▶ What to do: Print each line of the material again, keeping everything exact.

:::

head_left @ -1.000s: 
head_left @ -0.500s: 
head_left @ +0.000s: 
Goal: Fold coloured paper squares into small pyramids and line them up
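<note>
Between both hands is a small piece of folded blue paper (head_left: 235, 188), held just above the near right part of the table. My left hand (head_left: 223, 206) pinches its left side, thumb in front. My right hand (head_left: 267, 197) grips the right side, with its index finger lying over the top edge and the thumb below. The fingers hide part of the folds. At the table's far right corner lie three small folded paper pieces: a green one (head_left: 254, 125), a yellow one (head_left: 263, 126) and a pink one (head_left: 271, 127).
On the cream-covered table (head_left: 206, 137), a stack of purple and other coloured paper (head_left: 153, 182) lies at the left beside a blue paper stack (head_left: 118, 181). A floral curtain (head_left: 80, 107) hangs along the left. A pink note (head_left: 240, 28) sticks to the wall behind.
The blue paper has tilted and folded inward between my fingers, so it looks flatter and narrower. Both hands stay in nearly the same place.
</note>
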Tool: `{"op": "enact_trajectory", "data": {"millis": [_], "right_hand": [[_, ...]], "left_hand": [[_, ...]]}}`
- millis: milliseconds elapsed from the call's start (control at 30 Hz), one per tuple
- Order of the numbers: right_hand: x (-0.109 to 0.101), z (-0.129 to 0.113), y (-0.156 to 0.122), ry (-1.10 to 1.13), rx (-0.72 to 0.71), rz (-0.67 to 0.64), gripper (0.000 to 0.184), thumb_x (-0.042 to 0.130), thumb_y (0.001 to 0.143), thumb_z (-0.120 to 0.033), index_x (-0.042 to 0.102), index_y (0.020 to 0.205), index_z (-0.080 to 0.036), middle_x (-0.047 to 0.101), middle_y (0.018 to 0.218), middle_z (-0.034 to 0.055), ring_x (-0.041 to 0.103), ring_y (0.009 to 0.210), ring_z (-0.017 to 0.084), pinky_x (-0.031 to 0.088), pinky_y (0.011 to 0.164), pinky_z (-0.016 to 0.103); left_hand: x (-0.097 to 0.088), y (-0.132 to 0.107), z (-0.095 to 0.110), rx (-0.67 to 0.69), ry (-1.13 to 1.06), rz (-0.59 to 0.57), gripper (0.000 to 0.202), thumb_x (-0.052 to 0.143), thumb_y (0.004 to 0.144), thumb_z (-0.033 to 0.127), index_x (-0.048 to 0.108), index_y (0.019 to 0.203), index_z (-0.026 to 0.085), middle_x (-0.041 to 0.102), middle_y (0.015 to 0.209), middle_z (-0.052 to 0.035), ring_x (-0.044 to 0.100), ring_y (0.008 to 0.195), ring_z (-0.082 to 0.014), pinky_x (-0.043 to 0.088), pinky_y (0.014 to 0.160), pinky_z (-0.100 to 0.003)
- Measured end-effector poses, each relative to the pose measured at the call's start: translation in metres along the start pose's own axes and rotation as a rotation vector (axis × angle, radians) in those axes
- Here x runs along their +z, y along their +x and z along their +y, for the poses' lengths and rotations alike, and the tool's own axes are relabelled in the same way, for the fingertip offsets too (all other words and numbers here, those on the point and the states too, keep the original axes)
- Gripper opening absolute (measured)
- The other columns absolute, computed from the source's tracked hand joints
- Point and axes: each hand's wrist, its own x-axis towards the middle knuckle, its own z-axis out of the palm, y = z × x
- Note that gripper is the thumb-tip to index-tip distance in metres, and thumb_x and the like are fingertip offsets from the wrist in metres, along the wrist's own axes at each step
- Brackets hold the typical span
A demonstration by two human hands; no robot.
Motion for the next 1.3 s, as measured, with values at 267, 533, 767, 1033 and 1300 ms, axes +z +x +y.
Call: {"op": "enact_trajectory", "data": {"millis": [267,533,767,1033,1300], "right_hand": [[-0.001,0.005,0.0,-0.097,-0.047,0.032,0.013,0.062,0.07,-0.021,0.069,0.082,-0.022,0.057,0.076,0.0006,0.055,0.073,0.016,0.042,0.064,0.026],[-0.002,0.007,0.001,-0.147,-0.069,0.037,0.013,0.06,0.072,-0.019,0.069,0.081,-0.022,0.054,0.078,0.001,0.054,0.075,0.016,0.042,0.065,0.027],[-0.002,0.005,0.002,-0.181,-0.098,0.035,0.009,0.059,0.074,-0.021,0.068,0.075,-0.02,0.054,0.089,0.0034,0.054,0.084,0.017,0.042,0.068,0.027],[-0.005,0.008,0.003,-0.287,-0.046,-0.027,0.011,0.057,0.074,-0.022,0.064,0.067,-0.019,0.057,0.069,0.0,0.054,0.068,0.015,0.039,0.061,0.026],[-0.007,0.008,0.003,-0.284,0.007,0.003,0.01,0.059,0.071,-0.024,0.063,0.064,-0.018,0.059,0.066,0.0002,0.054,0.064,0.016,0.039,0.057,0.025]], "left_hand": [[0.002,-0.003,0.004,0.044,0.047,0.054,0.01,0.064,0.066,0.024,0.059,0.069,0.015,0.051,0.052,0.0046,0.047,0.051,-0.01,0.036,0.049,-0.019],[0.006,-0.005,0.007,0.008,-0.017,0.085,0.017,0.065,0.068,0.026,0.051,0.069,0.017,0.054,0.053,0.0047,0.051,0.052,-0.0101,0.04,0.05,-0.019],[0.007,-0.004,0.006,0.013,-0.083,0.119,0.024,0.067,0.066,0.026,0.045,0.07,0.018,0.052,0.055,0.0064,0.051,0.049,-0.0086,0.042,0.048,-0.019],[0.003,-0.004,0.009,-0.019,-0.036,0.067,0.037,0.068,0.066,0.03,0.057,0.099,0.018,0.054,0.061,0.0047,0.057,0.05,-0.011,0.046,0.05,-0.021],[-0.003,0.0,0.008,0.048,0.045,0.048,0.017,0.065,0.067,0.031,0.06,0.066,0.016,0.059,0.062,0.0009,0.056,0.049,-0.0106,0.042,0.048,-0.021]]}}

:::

▶ Response area:
head_left @ -1.000s: 
head_left @ -0.500s: 
head_left @ +0.000s: 
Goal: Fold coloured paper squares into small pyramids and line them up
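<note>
Between both hands is a small piece of folded blue paper (head_left: 235, 188), held just above the near right part of the table. My left hand (head_left: 223, 206) pinches its left side, thumb in front. My right hand (head_left: 267, 197) grips the right side, with its index finger lying over the top edge and the thumb below. The fingers hide part of the folds. At the table's far right corner lie three small folded paper pieces: a green one (head_left: 254, 125), a yellow one (head_left: 263, 126) and a pink one (head_left: 271, 127).
On the cream-covered table (head_left: 206, 137), a stack of purple and other coloured paper (head_left: 153, 182) lies at the left beside a blue paper stack (head_left: 118, 181). A floral curtain (head_left: 80, 107) hangs along the left. A pink note (head_left: 240, 28) sticks to the wall behind.
The blue paper has tilted and folded inward between my fingers, so it looks flatter and narrower. Both hands stay in nearly the same place.
</note>
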Tool: `{"op": "enact_trajectory", "data": {"millis": [_], "right_hand": [[_, ...]], "left_hand": [[_, ...]]}}`
- millis: milliseconds elapsed from the call's start (control at 30 Hz), one per tuple
- Order of the numbers: right_hand: x (-0.109 to 0.101), z (-0.129 to 0.113), y (-0.156 to 0.122), ry (-1.10 to 1.13), rx (-0.72 to 0.71), rz (-0.67 to 0.64), gripper (0.000 to 0.184), thumb_x (-0.042 to 0.130), thumb_y (0.001 to 0.143), thumb_z (-0.120 to 0.033), index_x (-0.042 to 0.102), index_y (0.020 to 0.205), index_z (-0.080 to 0.036), middle_x (-0.047 to 0.101), middle_y (0.018 to 0.218), middle_z (-0.034 to 0.055), ring_x (-0.041 to 0.103), ring_y (0.009 to 0.210), ring_z (-0.017 to 0.084), pinky_x (-0.031 to 0.088), pinky_y (0.011 to 0.164), pinky_z (-0.016 to 0.103); left_hand: x (-0.097 to 0.088), y (-0.132 to 0.107), z (-0.095 to 0.110), rx (-0.67 to 0.69), ry (-1.13 to 1.06), rz (-0.59 to 0.57), gripper (0.000 to 0.202), thumb_x (-0.052 to 0.143), thumb_y (0.004 to 0.144), thumb_z (-0.033 to 0.127), index_x (-0.048 to 0.108), index_y (0.019 to 0.203), index_z (-0.026 to 0.085), middle_x (-0.041 to 0.102), middle_y (0.015 to 0.209), middle_z (-0.052 to 0.035), ring_x (-0.044 to 0.100), ring_y (0.008 to 0.195), ring_z (-0.082 to 0.014), pinky_x (-0.043 to 0.088), pinky_y (0.014 to 0.160), pinky_z (-0.100 to 0.003)
- Measured end-effector poses, each relative to the pose measured at the call's start: translation in metres along the start pose's own axes and rotation as a rotation vector (axis × angle, radians) in those axes
- Here x runs along their +z, y along their +x and z along their +y, for the poses' lengths and rotations alike, and the tool's own axes are relabelled in the same way, for the fingertip offsets too (all other words and numbers here, those on the point and the states too, keep the original axes)
- Gripper opening absolute (measured)
- The other columns absolute, computed from the source's tracked hand joints
- Point and axes: each hand's wrist, its own x-axis towards the middle knuckle, its own z-axis out of the palm, y = z × x
- Note that gripper is the thumb-tip to index-tip distance in metres, and thumb_x and the like are fingertip offsets from the wrist in metres, along the wrist's own axes at each step
- Brackets hold the typical span
A demonstration by two human hands; no robot.
Motion for the next 1.3 s, as measured, with values at 267, 533, 767, 1033 and 1300 ms, axes +z +x +y.
Call: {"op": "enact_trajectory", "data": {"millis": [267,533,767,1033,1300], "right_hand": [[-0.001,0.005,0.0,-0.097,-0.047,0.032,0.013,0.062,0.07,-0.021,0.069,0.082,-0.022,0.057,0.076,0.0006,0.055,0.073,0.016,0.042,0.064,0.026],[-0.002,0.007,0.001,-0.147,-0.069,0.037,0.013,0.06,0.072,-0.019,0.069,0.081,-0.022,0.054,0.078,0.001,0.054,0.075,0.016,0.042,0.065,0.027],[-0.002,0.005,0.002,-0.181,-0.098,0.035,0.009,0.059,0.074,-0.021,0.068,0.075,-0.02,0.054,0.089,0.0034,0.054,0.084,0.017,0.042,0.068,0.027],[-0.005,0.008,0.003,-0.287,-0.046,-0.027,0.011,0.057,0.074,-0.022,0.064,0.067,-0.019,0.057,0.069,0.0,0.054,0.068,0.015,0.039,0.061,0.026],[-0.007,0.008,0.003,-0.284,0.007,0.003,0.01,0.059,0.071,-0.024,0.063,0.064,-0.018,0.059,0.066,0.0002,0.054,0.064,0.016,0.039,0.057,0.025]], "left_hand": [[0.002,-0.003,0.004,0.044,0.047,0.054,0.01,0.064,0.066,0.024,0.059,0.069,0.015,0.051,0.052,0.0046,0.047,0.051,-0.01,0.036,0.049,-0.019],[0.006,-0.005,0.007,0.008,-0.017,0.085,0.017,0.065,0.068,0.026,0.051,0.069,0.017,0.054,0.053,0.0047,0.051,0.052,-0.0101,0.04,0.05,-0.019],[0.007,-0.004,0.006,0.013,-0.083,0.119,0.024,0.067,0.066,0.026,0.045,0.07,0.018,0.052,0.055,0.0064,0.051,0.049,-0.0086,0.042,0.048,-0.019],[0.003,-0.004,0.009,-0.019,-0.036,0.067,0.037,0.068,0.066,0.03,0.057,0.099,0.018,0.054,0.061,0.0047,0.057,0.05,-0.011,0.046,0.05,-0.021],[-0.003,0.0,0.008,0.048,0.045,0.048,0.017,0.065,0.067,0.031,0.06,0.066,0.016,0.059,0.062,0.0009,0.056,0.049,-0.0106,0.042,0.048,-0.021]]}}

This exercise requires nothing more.